▸ **WORK INSTRUCTION**
Would you write out each line of the material below exactly, skipping every picture?

--- MATERIAL PROVIDED ---

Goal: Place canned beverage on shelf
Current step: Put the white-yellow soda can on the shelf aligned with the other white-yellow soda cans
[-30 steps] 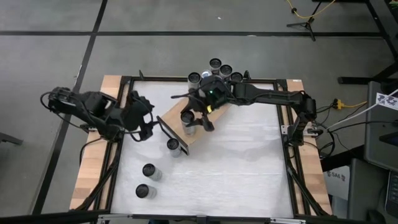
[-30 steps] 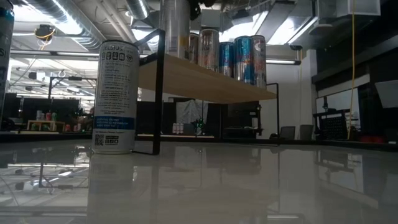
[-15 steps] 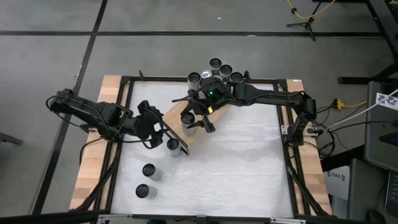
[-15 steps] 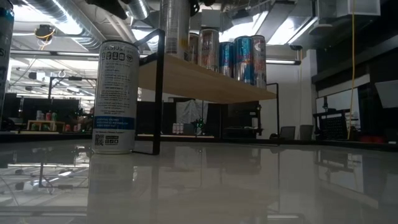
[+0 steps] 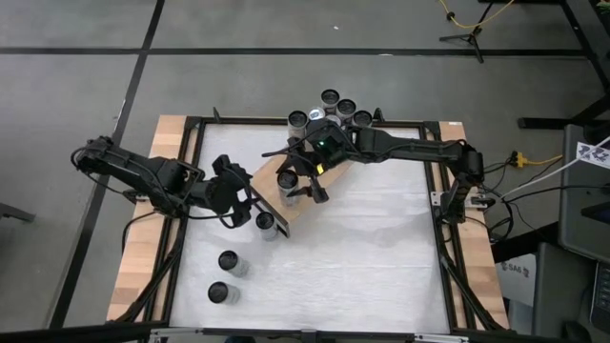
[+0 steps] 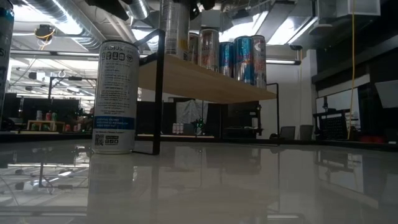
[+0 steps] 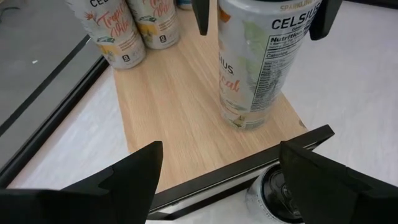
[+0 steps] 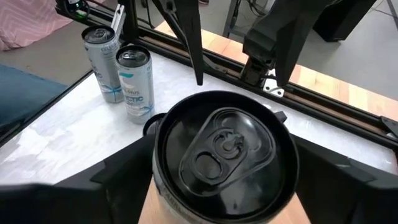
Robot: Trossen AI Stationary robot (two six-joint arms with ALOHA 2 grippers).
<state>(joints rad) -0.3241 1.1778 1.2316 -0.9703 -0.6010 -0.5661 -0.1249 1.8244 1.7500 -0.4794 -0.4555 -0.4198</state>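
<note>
The shelf (image 5: 305, 176), a light wooden board with black frame ends, lies aslant across the table's far left. A pale Celsius can (image 7: 255, 62) stands upright on it near its near end. My right gripper (image 5: 300, 193) is open over this can, one finger (image 7: 200, 15) on each side of its upper part. Several more cans (image 5: 329, 107) stand at the shelf's far end. My left gripper (image 7: 217, 186) hangs open above the shelf's near frame end, nothing between its fingers. Another can (image 5: 265, 222) stands on the table just off that end.
Two cans (image 5: 224, 276) stand on the white table near its front left. In the low view a tall can (image 6: 115, 96) stands on the table in front of the raised shelf (image 6: 205, 81). The table's right half is bare white surface (image 5: 381, 248).
My left gripper has come down and toward the table's right edge, up to the shelf's near end, and has kept still since. It stays open. The can on the shelf stands where it was.
</note>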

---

▸ **EXPECTED ANSWER**
Goal: Place canned beverage on shelf
Current step: Put the white-yellow soda can on the shelf aligned with the other white-yellow soda cans
[-30 steps] 
[-30 steps] 
[-15 steps] 
[-15 steps] 
[+0 steps] 
[+0 steps] 
[+0 steps] 
[+0 steps] 
Robot: Trossen AI Stationary robot (two six-joint arms with ALOHA 2 grippers).
<state>(joints rad) -0.3241 1.1778 1.2316 -0.9703 -0.6010 -0.5661 -0.1249 1.8244 1.7500 -0.4794 -0.4555 -0.4198</state>
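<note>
The shelf (image 5: 305, 176), a light wooden board with black frame ends, lies aslant across the table's far left. A pale Celsius can (image 7: 255, 62) stands upright on it near its near end. My right gripper (image 5: 300, 193) is open over this can, one finger (image 7: 200, 15) on each side of its upper part. Several more cans (image 5: 329, 107) stand at the shelf's far end. My left gripper (image 7: 217, 186) hangs open above the shelf's near frame end, nothing between its fingers. Another can (image 5: 265, 222) stands on the table just off that end.
Two cans (image 5: 224, 276) stand on the white table near its front left. In the low view a tall can (image 6: 115, 96) stands on the table in front of the raised shelf (image 6: 205, 81). The table's right half is bare white surface (image 5: 381, 248).
My left gripper has come down and toward the table's right edge, up to the shelf's near end, and has kept still since. It stays open. The can on the shelf stands where it was.
</note>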

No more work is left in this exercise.